Directions for this task - All the data should come back exactly as it was given.

Records excerpted from a collection -
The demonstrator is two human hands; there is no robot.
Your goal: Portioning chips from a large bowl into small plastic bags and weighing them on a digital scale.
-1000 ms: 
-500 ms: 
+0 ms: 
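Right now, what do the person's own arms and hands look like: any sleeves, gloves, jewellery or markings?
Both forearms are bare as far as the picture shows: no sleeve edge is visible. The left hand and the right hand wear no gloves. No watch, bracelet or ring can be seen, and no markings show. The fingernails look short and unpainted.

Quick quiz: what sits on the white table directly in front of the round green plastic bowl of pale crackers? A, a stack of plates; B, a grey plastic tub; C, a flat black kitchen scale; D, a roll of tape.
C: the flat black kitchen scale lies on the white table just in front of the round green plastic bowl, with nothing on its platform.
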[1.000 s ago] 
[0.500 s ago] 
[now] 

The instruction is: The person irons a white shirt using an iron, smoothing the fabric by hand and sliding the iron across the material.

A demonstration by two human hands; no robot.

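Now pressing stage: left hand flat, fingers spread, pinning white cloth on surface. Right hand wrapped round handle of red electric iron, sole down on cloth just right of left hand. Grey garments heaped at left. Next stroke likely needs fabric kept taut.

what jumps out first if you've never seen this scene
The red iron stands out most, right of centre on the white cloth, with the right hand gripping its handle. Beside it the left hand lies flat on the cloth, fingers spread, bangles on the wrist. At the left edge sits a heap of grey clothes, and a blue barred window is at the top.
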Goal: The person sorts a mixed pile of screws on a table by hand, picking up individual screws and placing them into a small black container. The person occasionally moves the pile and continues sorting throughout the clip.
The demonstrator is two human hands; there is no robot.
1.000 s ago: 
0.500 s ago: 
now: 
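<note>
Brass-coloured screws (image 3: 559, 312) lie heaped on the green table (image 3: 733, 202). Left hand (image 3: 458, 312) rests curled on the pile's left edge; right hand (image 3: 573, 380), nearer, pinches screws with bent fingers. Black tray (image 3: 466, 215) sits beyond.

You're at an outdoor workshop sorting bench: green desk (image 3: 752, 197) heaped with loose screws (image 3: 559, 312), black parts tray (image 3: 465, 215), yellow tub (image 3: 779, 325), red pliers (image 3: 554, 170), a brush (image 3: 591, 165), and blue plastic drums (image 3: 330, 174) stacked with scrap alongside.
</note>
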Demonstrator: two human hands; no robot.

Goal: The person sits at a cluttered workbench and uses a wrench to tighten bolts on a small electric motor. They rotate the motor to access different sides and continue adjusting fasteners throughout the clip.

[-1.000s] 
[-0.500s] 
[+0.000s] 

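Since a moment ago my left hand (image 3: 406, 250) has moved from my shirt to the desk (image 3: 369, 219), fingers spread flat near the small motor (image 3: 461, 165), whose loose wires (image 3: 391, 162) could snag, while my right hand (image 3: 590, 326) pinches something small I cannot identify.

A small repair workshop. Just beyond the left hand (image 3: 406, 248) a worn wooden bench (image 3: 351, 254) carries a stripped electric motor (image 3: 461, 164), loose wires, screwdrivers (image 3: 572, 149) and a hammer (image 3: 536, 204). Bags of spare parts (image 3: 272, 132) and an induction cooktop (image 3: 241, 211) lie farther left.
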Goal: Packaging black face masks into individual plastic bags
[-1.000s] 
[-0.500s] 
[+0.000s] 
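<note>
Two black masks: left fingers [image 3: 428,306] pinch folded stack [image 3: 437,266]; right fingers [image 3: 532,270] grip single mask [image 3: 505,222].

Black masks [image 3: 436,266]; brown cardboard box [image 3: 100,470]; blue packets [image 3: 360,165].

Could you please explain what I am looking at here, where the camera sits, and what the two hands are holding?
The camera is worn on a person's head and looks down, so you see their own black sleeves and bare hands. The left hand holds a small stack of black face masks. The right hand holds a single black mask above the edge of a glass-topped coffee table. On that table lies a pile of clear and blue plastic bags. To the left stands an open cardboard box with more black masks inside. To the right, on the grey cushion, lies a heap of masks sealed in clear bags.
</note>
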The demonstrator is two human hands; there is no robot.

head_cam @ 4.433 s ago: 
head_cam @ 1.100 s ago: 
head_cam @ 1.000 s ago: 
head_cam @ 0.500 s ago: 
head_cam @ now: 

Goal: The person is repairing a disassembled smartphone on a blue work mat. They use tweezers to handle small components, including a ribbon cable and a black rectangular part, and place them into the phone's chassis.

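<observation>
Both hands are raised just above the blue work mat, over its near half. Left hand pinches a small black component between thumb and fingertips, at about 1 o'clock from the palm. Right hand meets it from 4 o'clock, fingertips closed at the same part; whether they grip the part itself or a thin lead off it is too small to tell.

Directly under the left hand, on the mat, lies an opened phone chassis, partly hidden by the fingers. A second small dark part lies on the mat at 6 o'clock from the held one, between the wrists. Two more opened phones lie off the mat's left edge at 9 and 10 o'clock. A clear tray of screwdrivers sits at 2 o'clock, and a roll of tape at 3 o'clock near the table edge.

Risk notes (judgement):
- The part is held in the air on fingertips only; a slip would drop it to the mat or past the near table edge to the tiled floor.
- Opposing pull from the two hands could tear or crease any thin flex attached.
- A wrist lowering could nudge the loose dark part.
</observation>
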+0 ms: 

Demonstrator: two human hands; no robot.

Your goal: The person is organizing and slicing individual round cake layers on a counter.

Your solution -
The demonstrator is two human hands; there is no robot.
Your goal: Portioning chips from a large bowl into small plastic bags and weighing them on a digital scale.
-1000 ms: 
-500 ms: 
+0 ms: 
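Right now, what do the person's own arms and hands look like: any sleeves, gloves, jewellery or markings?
Both forearms are bare as far as the picture shows: no sleeve edge is visible. The left hand and the right hand wear no gloves. No watch, bracelet or ring can be seen, and no markings show. The fingernails look short and unpainted.

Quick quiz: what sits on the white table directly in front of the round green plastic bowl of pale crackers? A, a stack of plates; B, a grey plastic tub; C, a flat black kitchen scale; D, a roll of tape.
C: the flat black kitchen scale lies on the white table just in front of the round green plastic bowl, with nothing on its platform.
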[1.000 s ago] 
[0.500 s ago] 
[now] 

The instruction is: The person irons a white shirt using an iron, smoothing the fabric by hand and sliding the iron across the material.

A demonstration by two human hands; no robot.

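Now pressing stage: left hand flat, fingers spread, pinning white cloth on surface. Right hand wrapped round handle of red electric iron, sole down on cloth just right of left hand. Grey garments heaped at left. Next stroke likely needs fabric kept taut.

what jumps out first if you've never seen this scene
The red iron stands out most, right of centre on the white cloth, with the right hand gripping its handle. Beside it the left hand lies flat on the cloth, fingers spread, bangles on the wrist. At the left edge sits a heap of grey clothes, and a blue barred window is at the top.
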Goal: The person sorts a mixed pile of screws on a table by hand, picking up individual screws and placing them into a small black container. The person occasionally moves the pile and continues sorting throughout the clip.
The demonstrator is two human hands; there is no robot.
1.000 s ago: 
0.500 s ago: 
now: 
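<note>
Brass-coloured screws (image 3: 559, 312) lie heaped on the green table (image 3: 733, 202). Left hand (image 3: 458, 312) rests curled on the pile's left edge; right hand (image 3: 573, 380), nearer, pinches screws with bent fingers. Black tray (image 3: 466, 215) sits beyond.

You're at an outdoor workshop sorting bench: green desk (image 3: 752, 197) heaped with loose screws (image 3: 559, 312), black parts tray (image 3: 465, 215), yellow tub (image 3: 779, 325), red pliers (image 3: 554, 170), a brush (image 3: 591, 165), and blue plastic drums (image 3: 330, 174) stacked with scrap alongside.
</note>
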Demonstrator: two human hands; no robot.

Goal: The person sits at a cluttered workbench and uses a wrench to tighten bolts on a small electric motor. They rotate the motor to access different sides and continue adjusting fasteners throughout the clip.

[-1.000s] 
[-0.500s] 
[+0.000s] 

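Since a moment ago my left hand (image 3: 406, 250) has moved from my shirt to the desk (image 3: 369, 219), fingers spread flat near the small motor (image 3: 461, 165), whose loose wires (image 3: 391, 162) could snag, while my right hand (image 3: 590, 326) pinches something small I cannot identify.

A small repair workshop. Just beyond the left hand (image 3: 406, 248) a worn wooden bench (image 3: 351, 254) carries a stripped electric motor (image 3: 461, 164), loose wires, screwdrivers (image 3: 572, 149) and a hammer (image 3: 536, 204). Bags of spare parts (image 3: 272, 132) and an induction cooktop (image 3: 241, 211) lie farther left.
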Goal: Packaging black face masks into individual plastic bags
[-1.000s] 
[-0.500s] 
[+0.000s] 
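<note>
Two black masks: left fingers [image 3: 428,306] pinch folded stack [image 3: 437,266]; right fingers [image 3: 532,270] grip single mask [image 3: 505,222].

Black masks [image 3: 436,266]; brown cardboard box [image 3: 100,470]; blue packets [image 3: 360,165].

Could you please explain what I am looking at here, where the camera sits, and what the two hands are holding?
The camera is worn on a person's head and looks down, so you see their own black sleeves and bare hands. The left hand holds a small stack of black face masks. The right hand holds a single black mask above the edge of a glass-topped coffee table. On that table lies a pile of clear and blue plastic bags. To the left stands an open cardboard box with more black masks inside. To the right, on the grey cushion, lies a heap of masks sealed in clear bags.
</note>
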The demonstrator is two human hands; there is no robot.

head_cam @ 4.433 s ago: 
head_cam @ 1.100 s ago: 
head_cam @ 1.000 s ago: 
head_cam @ 0.500 s ago: 
head_cam @ now: 

Goal: The person is repairing a disassembled smartphone on a blue work mat. They use tweezers to handle small components, including a ribbon cable and a black rectangular part, and place them into the phone's chassis.

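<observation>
Both hands are raised just above the blue work mat, over its near half. Left hand pinches a small black component between thumb and fingertips, at about 1 o'clock from the palm. Right hand meets it from 4 o'clock, fingertips closed at the same part; whether they grip the part itself or a thin lead off it is too small to tell.

Directly under the left hand, on the mat, lies an opened phone chassis, partly hidden by the fingers. A second small dark part lies on the mat at 6 o'clock from the held one, between the wrists. Two more opened phones lie off the mat's left edge at 9 and 10 o'clock. A clear tray of screwdrivers sits at 2 o'clock, and a roll of tape at 3 o'clock near the table edge.

Risk notes (judgement):
- The part is held in the air on fingertips only; a slip would drop it to the mat or past the near table edge to the tiled floor.
- Opposing pull from the two hands could tear or crease any thin flex attached.
- A wrist lowering could nudge the loose dark part.
</observation>
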+0 ms: 

Demonstrator: two human hands; no robot.

Your goal: The person is organizing and slicing individual round cake layers on a counter.

That finishes the output.